● TASK DESCRIPTION
Copy out the data below as written; omit any images.

● RECORD SET

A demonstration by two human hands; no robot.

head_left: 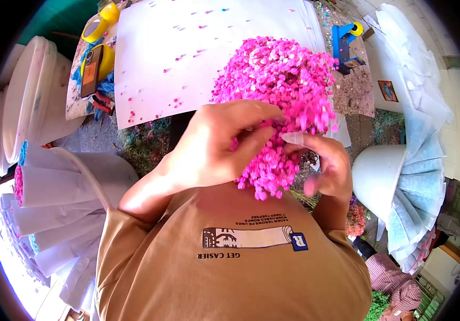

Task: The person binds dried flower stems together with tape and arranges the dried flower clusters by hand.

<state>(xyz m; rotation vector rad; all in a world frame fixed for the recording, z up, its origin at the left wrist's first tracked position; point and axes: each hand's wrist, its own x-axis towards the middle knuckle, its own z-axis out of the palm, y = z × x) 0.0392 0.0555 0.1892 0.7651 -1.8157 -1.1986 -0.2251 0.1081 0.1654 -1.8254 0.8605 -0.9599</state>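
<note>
A bushy bunch of small pink flowers [278, 80] is held close to my chest, over the near edge of a table covered with white paper [160, 59]. My left hand [219, 142] is at the left side of the bunch, its fingers bent and pressed among the blossoms; what they pinch is hidden. On the right side, my right hand [326, 163] curls around the lower part of the bunch, with a pale covering on one fingertip. Some green stems [305, 199] show below the flowers, beside my right hand.
A phone [91, 72], yellow tape rolls [95, 29] and red-handled cutters [101, 101] lie at the table's left. A blue tape dispenser [341, 48] is at the right. White buckets [377, 174] with wrapped bunches flank me. A person in checked clothing [393, 278] is at lower right.
</note>
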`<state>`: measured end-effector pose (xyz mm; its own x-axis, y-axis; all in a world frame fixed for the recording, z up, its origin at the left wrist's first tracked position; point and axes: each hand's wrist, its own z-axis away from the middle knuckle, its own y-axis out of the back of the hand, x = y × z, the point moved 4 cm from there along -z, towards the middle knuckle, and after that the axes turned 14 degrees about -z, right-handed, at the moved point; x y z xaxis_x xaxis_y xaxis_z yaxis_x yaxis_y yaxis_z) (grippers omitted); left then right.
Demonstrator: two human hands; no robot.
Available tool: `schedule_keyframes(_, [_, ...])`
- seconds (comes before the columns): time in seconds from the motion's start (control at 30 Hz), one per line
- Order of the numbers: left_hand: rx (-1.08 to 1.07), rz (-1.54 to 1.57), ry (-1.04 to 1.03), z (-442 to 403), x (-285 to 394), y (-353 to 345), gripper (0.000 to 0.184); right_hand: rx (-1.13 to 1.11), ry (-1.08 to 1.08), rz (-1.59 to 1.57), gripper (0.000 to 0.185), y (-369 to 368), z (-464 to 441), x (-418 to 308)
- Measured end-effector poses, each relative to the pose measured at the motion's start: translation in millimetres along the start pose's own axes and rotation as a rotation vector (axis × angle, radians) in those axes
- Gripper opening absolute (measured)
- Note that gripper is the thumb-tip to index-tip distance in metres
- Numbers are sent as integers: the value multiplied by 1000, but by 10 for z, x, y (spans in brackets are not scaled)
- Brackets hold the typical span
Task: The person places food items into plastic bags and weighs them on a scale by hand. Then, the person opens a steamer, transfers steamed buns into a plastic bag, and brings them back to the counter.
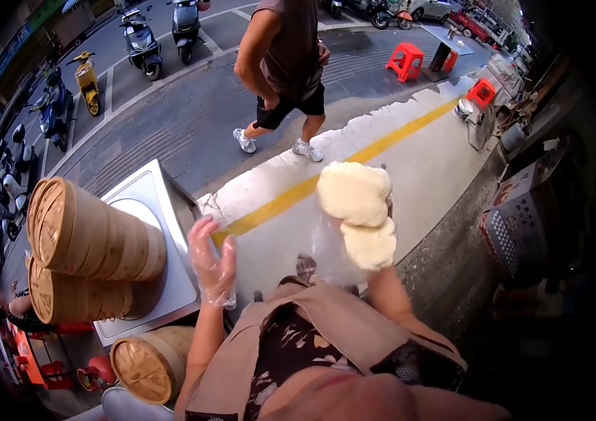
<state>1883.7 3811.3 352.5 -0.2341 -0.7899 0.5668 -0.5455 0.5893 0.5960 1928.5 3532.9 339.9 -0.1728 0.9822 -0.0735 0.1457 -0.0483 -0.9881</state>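
Pale dough (355, 196) in two soft lobes lies over my right hand, whose wrist comes up from below it; the fingers are mostly hidden behind the dough. A clear plastic bag or film hangs just left of the dough. My left hand (215, 261), in a clear plastic glove, is raised with its fingers apart and nothing in it. It is beside the right edge of a metal stand (184, 281). Two stacks of bamboo steamers (94, 231) stand on that metal top, left of my left hand.
Another bamboo steamer (147, 365) sits low at the left. A person (291, 63) walks on the pavement ahead. Red stools (405, 62) and a table (447, 40) stand at the back right, parked scooters (141, 43) at the back left. Boxes (522, 203) are at the right.
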Motion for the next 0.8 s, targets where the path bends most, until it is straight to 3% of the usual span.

● COMPLETED TASK
A demonstration by two human hands; no robot.

head_left: 

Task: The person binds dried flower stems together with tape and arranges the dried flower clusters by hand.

<state>(xyz m; rotation vector rad; all in a world frame fixed for the recording, z up, its origin at the left wrist's first tracked position; point and axes: each hand's wrist, its own x-axis towards the middle knuckle, its own z-axis out of the palm, y = z × x) 0.0392 0.0555 0.1892 0.7651 -1.8157 -1.1986 -0.2251 0.1081 0.1654 -1.8254 0.8605 -0.9599</state>
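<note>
A bushy bunch of small pink flowers [278, 80] is held close to my chest, over the near edge of a table covered with white paper [160, 59]. My left hand [219, 142] is at the left side of the bunch, its fingers bent and pressed among the blossoms; what they pinch is hidden. On the right side, my right hand [326, 163] curls around the lower part of the bunch, with a pale covering on one fingertip. Some green stems [305, 199] show below the flowers, beside my right hand.
A phone [91, 72], yellow tape rolls [95, 29] and red-handled cutters [101, 101] lie at the table's left. A blue tape dispenser [341, 48] is at the right. White buckets [377, 174] with wrapped bunches flank me. A person in checked clothing [393, 278] is at lower right.
</note>
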`<state>`: measured end-effector pose (xyz mm; its own x-axis, y-axis; all in a world frame fixed for the recording, z up, its origin at the left wrist's first tracked position; point and axes: each hand's wrist, its own z-axis away from the middle knuckle, its own y-axis out of the back of the hand, x = y × z, the point moved 4 cm from there along -z, towards the middle knuckle, and after that the axes turned 14 degrees about -z, right-handed, at the moved point; x y z xaxis_x xaxis_y xaxis_z yaxis_x yaxis_y yaxis_z) (grippers omitted); left then right.
Demonstrator: two human hands; no robot.
Available tool: `schedule_keyframes(_, [_, ...])`
- seconds (comes before the columns): time in seconds from the motion's start (control at 30 Hz), one per line
- Order of the numbers: left_hand: rx (-1.08 to 1.07), rz (-1.54 to 1.57), ry (-1.04 to 1.03), z (-442 to 403), x (-285 to 394), y (-353 to 345), gripper (0.000 to 0.184); right_hand: rx (-1.13 to 1.11), ry (-1.08 to 1.08), rz (-1.59 to 1.57), gripper (0.000 to 0.185), y (-369 to 368), z (-464 to 441), x (-418 to 308)
- Measured end-effector poses, each relative to the pose measured at the motion's start: translation in millimetres along the start pose's own axes and rotation as a rotation vector (axis × angle, radians) in those axes
- Gripper opening absolute (measured)
- Note that gripper is the thumb-tip to index-tip distance in metres
- Numbers are sent as integers: the value multiplied by 1000, but by 10 for z, x, y (spans in brackets are not scaled)
- Brackets hold the typical span
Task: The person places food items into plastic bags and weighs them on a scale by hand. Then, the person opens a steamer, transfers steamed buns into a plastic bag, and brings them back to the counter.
<state>1883.7 3811.3 352.5 -0.2341 -0.7899 0.5668 -0.5455 0.5893 0.5960 1928.5 3532.9 339.9 -0.1728 0.9822 -0.0735 0.1457 -0.0483 -0.9881</state>
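Pale dough (355, 196) in two soft lobes lies over my right hand, whose wrist comes up from below it; the fingers are mostly hidden behind the dough. A clear plastic bag or film hangs just left of the dough. My left hand (215, 261), in a clear plastic glove, is raised with its fingers apart and nothing in it. It is beside the right edge of a metal stand (184, 281). Two stacks of bamboo steamers (94, 231) stand on that metal top, left of my left hand.
Another bamboo steamer (147, 365) sits low at the left. A person (291, 63) walks on the pavement ahead. Red stools (405, 62) and a table (447, 40) stand at the back right, parked scooters (141, 43) at the back left. Boxes (522, 203) are at the right.
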Motion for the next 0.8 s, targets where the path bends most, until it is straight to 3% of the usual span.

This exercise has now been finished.